Sociale: a Firenze l'Abruzzo presenta i due progetti di turismo inclusivo
Anche la Regione Abruzzo all’evento voluto dal ministro per le Disabilità, Alessandra Locatelli, dal titolo "Italia insieme. Turismo accessibile e territorio"
- La Redazione
PESCARA - Ci sarà anche la Regione Abruzzo all’evento voluto dal ministro per le Disabilità, Alessandra Locatelli, dal titolo “Italia insieme. Turismo accessibile e territorio”, in programma mercoledì 22 aprile presso la stazione Leopolda a Firenze.
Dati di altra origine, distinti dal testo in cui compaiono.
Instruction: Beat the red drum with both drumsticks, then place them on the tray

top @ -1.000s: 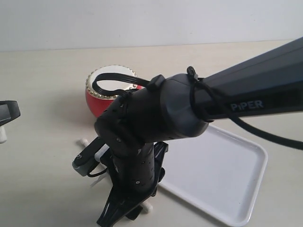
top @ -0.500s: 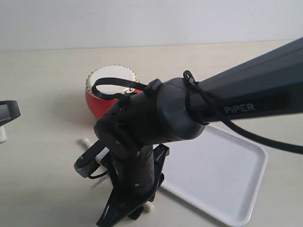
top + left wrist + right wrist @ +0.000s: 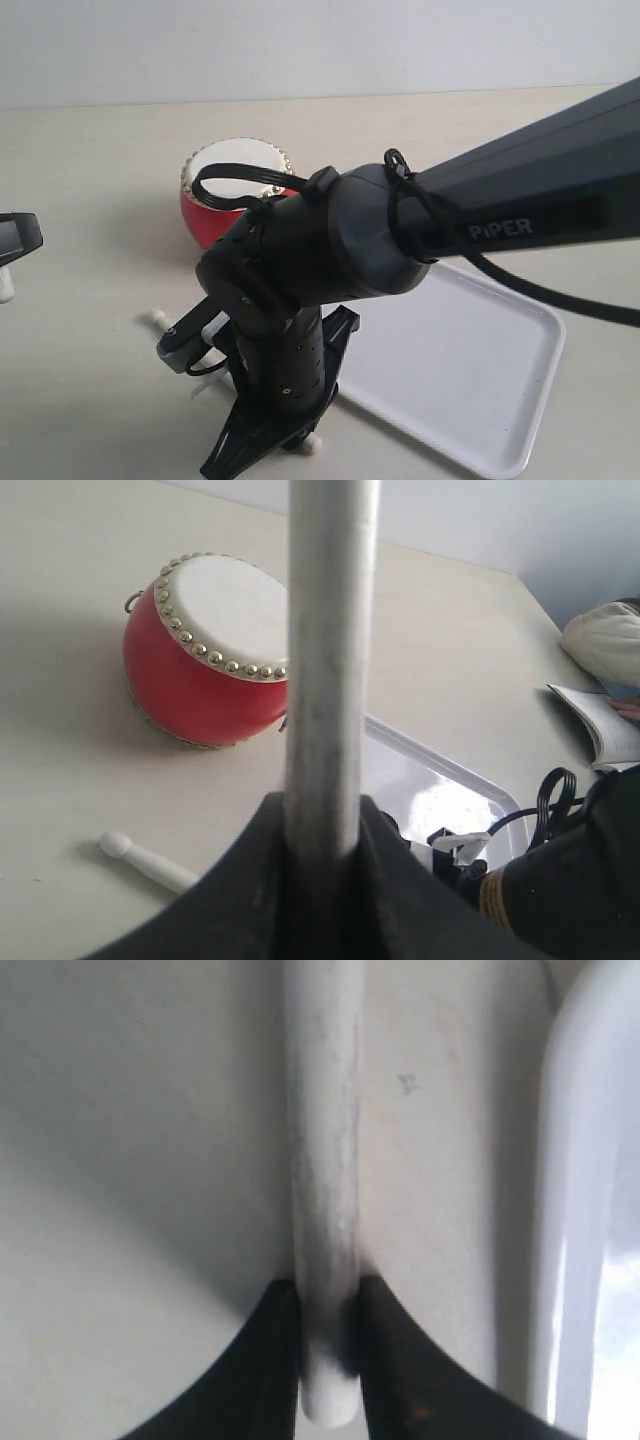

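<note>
The red drum (image 3: 215,195) with its cream head stands on the table behind my right arm; the left wrist view shows the drum (image 3: 205,655) whole. My left gripper (image 3: 322,830) is shut on one pale drumstick (image 3: 330,630), which rises in front of the drum. Only a black corner of the left gripper (image 3: 18,232) shows at the exterior view's left edge. My right gripper (image 3: 265,425) points down at the table, shut on the second drumstick (image 3: 322,1140) near its butt end. That stick's rounded tip (image 3: 152,316) lies low by the table. The white tray (image 3: 470,370) sits just beside the right gripper (image 3: 328,1340).
My right arm (image 3: 480,220) crosses the exterior view and hides part of the drum and the tray's near corner. The tray's raised rim (image 3: 575,1210) runs close alongside the held stick. A person's sleeve and an open book (image 3: 600,710) lie beyond the table's far side.
My right arm has shifted slightly left and lower, and its drumstick's tip has slid left and toward the table front. The left gripper and the drum have not moved.
</note>
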Robot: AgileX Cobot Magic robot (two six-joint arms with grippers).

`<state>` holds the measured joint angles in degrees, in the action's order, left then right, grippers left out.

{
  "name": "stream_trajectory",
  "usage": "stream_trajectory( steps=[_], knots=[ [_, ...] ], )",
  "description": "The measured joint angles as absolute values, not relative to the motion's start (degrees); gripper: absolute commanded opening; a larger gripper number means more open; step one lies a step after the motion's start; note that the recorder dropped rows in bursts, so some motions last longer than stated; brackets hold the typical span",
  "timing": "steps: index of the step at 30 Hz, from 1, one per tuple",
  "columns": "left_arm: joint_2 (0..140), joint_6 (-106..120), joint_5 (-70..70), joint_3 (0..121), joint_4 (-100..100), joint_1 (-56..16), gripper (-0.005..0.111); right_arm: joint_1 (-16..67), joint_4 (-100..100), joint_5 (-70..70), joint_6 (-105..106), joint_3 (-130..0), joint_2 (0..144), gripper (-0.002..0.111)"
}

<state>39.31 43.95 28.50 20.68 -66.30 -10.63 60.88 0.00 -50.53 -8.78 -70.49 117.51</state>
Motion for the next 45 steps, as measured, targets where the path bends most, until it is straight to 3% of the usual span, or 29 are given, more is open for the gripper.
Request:
stream_trajectory(
  steps=[5, 9, 14, 17, 21, 24, 32, 45],
  knots=[
    [39.31, 43.95, 28.68, 20.68, -65.85, -10.63, 0.0, 60.88, 0.0, -52.06, -8.65, -70.28, 113.39, 0.0],
    [39.54, 36.68, 33.33, 26.89, -55.38, -10.63, 0.0, 57.26, -0.68, -54.8, -8.18, -70.28, 98.32, 0.0],
    [47.43, 23.95, 44.26, 39.14, -33.7, -10.63, 0.0, 42.55, -2.92, -65.02, -1.85, -70.28, 88.16, 0.0],
    [62.74, 23.12, 53.54, 45.42, -29.14, -10.63, 0.0, 36.62, -2.71, -69.26, 1.44, -70.28, 88.09, 0.0],
    [77.17, 20.29, 62.13, 55.01, -22.56, -10.73, 0.0, 35.82, 0.31, -70.13, 3.07, -70.28, 91.17, 0.0],
    [80.36, 16.34, 63.09, 56.69, -14.97, -12.4, 0.0, 35.82, 2.88, -70.38, 3.28, -71.84, 94.97, 0.0],
    [82.71, 12.2, 59.37, 56.95, -10.5, -16.96, 0.0, 35.82, 9.13, -70.05, 2.52, -82.19, 101.88, 0.0],
    [82.71, 11.96, 53.83, 57.07, -11.83, -16.96, 0.0, 35.94, 15.07, -70.19, 2.29, -85.34, 103.61, 0.0]
  ],
)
E ci sarà con i due importanti interventi che ha avviato nel campo del turismo inclusivo e accessibile: “Bike to Coast for Everyone” e il nuovo progetto “Il Cammino Grande di Celestino – Un Cammino di tutti”, che insieme delineano una strategia regionale capace di connettere costa ed entroterra in un’offerta turistica accessibile a tutti.
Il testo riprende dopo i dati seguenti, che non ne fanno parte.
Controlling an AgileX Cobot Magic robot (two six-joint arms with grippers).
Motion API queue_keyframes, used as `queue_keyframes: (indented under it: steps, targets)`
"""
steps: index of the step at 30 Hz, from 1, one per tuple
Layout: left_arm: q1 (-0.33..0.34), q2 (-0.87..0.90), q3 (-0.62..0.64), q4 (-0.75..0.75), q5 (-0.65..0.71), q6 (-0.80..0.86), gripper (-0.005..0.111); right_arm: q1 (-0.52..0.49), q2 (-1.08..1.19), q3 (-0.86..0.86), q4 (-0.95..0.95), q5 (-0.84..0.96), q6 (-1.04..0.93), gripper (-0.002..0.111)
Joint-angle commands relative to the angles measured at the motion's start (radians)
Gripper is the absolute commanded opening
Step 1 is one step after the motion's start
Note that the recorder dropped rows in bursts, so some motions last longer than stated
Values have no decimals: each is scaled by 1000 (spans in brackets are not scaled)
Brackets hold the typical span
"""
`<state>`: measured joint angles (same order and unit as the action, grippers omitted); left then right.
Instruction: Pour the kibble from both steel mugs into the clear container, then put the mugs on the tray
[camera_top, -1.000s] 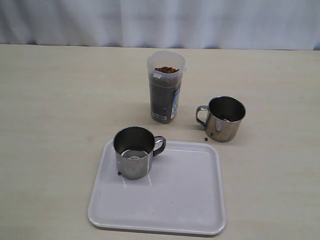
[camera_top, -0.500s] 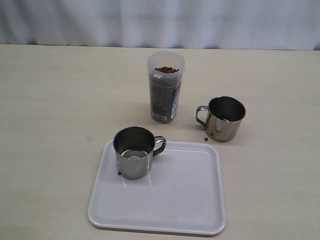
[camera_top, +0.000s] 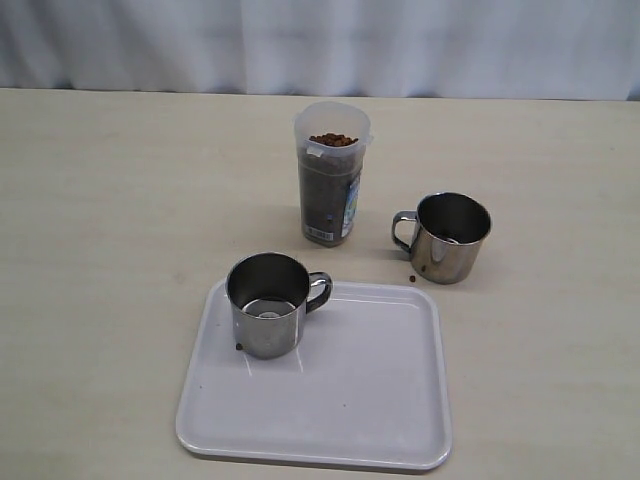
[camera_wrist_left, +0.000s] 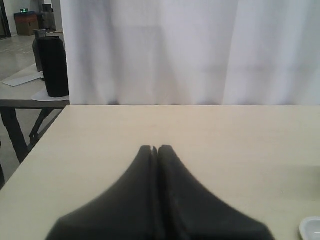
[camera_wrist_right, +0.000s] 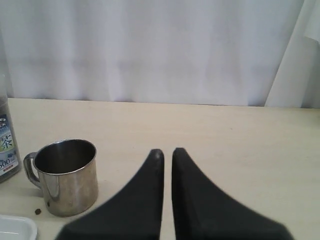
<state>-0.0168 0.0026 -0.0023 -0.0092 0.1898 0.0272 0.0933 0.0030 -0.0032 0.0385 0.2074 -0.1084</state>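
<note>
You can see 2 steel mugs. The first mug (camera_top: 267, 305) stands upright on the tray (camera_top: 370, 400), near its back left corner in the exterior view. Its handle points right, and its shiny bottom shows inside. 1 loose pellet (camera_top: 239, 347) lies on the tray, just beside this mug. The second mug (camera_top: 452, 237) stands upright on the table (camera_top: 110, 220), off the tray, past its back right corner. Its handle points left, toward the clear container (camera_top: 332, 175). That container stands upright on the table behind the tray, between the 2 mugs and a bit farther back. The kibble (camera_top: 333, 140) fills it almost to the top. 1 more stray pellet (camera_top: 411, 278) lies on the table, between the second mug and the tray's rim. Your left claw (camera_wrist_left: 155, 149) is closed, with its 2 fingers pressed together and nothing between them. It is over bare table in front of a white curtain (camera_wrist_left: 200, 50). Your right claw (camera_wrist_right: 167, 152) has only a thin gap between its fingers and holds nothing. It is near the second mug but apart from it.
</note>
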Motion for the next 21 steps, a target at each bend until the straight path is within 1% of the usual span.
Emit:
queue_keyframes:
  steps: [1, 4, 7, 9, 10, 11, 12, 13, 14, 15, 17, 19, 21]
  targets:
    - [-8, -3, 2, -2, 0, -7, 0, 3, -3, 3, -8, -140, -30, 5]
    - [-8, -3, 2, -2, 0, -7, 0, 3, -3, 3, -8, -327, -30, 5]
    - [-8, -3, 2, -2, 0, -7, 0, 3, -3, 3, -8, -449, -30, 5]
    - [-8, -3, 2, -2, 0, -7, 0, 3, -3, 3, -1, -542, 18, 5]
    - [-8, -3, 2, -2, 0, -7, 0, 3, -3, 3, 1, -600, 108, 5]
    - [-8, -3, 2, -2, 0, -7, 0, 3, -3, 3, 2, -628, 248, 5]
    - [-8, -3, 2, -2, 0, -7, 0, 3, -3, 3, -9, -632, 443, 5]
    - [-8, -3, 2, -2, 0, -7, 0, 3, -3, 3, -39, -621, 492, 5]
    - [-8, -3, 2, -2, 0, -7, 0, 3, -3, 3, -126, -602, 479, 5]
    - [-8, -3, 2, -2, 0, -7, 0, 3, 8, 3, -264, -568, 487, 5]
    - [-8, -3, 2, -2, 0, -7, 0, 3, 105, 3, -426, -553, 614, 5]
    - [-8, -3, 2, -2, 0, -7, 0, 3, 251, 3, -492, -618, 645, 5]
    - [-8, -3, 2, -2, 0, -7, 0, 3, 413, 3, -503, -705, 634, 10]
A Firenze a rappresentare la Regione Abruzzo ci sarà l’assessore alle Politiche sociali, Roberto Santangelo, il cui intervento aprirà la sessione pomeridiana dei lavori. Al centro dell’esperienza abruzzese c’è la capacità di integrare l’offerta turistica con l’inclusione e l’accessibilità a servizi sul territorio. Elementi che si sono concretizzati nel progetto Bike to Coast for Everyone, arrivato alle battute finali e che si apprestano a rafforzarsi nel nuovo progetto Il Cammino Grande di Celestino, partito ufficialmente l’anno scorso. Con i due progetti l’Abruzzo si attesta come territorio inclusivo: da un lato il turismo di costa, sviluppato lungo la ciclopedonale adriatica con Bike to Coast for Everyone, dall’altro il turismo lento e spirituale verso l’entroterra con il Cammino Grande di Celestino, intercettando un trend in costante crescita e sempre più richiesto a livello nazionale e internazionale.
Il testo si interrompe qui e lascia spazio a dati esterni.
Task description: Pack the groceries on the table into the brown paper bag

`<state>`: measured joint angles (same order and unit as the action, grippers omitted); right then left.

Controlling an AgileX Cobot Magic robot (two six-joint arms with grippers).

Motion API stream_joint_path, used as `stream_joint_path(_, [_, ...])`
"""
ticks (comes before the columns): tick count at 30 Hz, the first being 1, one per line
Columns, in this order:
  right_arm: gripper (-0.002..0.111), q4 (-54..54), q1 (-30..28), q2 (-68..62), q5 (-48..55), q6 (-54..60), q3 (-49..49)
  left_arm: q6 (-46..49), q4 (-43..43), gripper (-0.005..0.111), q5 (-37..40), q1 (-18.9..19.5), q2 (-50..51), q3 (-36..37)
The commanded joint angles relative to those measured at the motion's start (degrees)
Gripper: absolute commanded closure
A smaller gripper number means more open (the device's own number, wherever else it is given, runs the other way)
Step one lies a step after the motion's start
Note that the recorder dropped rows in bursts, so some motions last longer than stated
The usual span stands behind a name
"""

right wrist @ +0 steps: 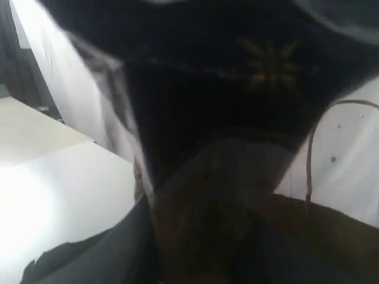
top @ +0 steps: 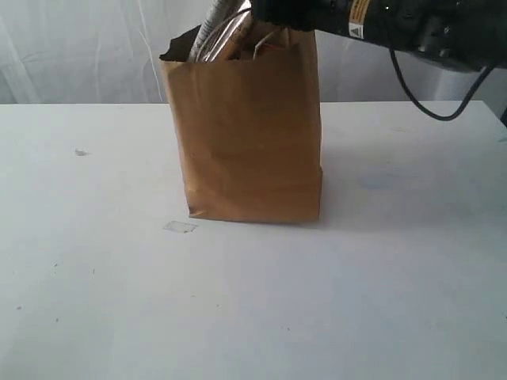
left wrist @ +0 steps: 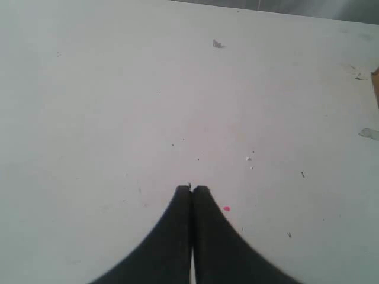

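White table (top: 253, 317) lies nearest, lightly specked. Upright mid-table stands the brown paper bag (top: 249, 134), a clear packet (top: 215, 32) projecting from its rim. Over the bag mouth, the right gripper (top: 273, 12): opening and hold cannot be told. Above bare table, the left gripper (left wrist: 192, 189): fully closed, empty.

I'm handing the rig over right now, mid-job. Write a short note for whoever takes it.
Left gripper: shut, holding nothing, over the white table.
Right gripper: at the mouth of the brown paper bag. Its wrist view is dark and blurred, so I cannot tell whether it is open or holding anything.
Bag: upright mid-table, with a clear-wrapped packet poking above its rim.
Done: the exterior view shows no groceries loose on the table.
Left: check what the right gripper holds, release it inside the bag, then lift the arm clear.
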<state>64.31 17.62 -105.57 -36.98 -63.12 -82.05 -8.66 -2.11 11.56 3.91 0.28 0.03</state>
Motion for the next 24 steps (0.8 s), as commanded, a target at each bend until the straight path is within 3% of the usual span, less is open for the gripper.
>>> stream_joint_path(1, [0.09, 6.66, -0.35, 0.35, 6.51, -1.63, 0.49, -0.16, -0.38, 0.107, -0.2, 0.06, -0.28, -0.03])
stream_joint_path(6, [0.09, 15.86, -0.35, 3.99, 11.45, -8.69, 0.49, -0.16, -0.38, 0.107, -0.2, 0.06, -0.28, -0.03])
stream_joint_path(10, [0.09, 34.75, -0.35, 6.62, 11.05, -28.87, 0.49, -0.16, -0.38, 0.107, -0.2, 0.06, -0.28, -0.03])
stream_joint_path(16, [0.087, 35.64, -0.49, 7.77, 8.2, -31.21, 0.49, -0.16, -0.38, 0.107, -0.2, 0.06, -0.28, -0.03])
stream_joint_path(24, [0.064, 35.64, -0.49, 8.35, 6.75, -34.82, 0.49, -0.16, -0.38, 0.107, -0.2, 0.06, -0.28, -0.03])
“È fondamentale che l’Abruzzo si confermi una regione sempre più orientata a un turismo sostenibile e inclusivo – commenta il sottosegretario con delega al Turismo Daniele D’Amario - non solo attraverso infrastrutture accessibili, ma anche grazie a un nuovo approccio culturale alla disabilità, basato sulla relazione e sulla qualità dell’accoglienza”.
“L’inclusione – ha ribadito l’assessore alle Politiche sociali Roberto Santangelo - non è solo un obiettivo, ma un metodo di lavoro. Attraverso questi progetti è nostro obiettivo costruire un sistema che mette al centro la persona, favorendo autonomia, partecipazione e pari opportunità anche nel turismo e nel tempo libero”.